What is required: Once the line containing "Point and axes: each" is found in the material below, it and every line after it should be transcribed exactly, with pictures left out and nothing added.

Supplied data:

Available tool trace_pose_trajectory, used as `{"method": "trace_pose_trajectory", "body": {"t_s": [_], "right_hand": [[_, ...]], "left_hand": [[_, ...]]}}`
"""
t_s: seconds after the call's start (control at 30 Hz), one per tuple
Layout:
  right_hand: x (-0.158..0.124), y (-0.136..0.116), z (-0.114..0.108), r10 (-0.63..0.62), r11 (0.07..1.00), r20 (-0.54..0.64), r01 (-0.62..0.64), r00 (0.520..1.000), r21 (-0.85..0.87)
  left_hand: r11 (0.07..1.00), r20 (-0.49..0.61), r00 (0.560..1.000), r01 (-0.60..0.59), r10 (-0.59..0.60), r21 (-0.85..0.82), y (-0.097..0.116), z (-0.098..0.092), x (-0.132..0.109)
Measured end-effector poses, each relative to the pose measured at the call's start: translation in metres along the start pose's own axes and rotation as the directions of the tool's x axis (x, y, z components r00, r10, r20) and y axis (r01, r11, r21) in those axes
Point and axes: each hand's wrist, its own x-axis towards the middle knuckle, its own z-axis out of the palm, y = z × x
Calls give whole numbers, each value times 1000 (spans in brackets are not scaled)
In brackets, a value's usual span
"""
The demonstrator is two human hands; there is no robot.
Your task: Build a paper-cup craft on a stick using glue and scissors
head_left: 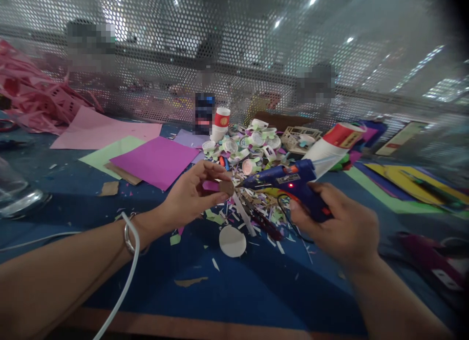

Answer to the exercise:
Point and axes: each hand's wrist, its own x-axis towards the middle knuckle, its own z-axis out of the palm, y = z × x
Calls give whole numbers, each value times 1000 (spans in brackets are not scaled)
In brackets, a value's usual span
"""
The demonstrator is two human hands; there is no robot.
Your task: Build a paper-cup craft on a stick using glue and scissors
head_left: 

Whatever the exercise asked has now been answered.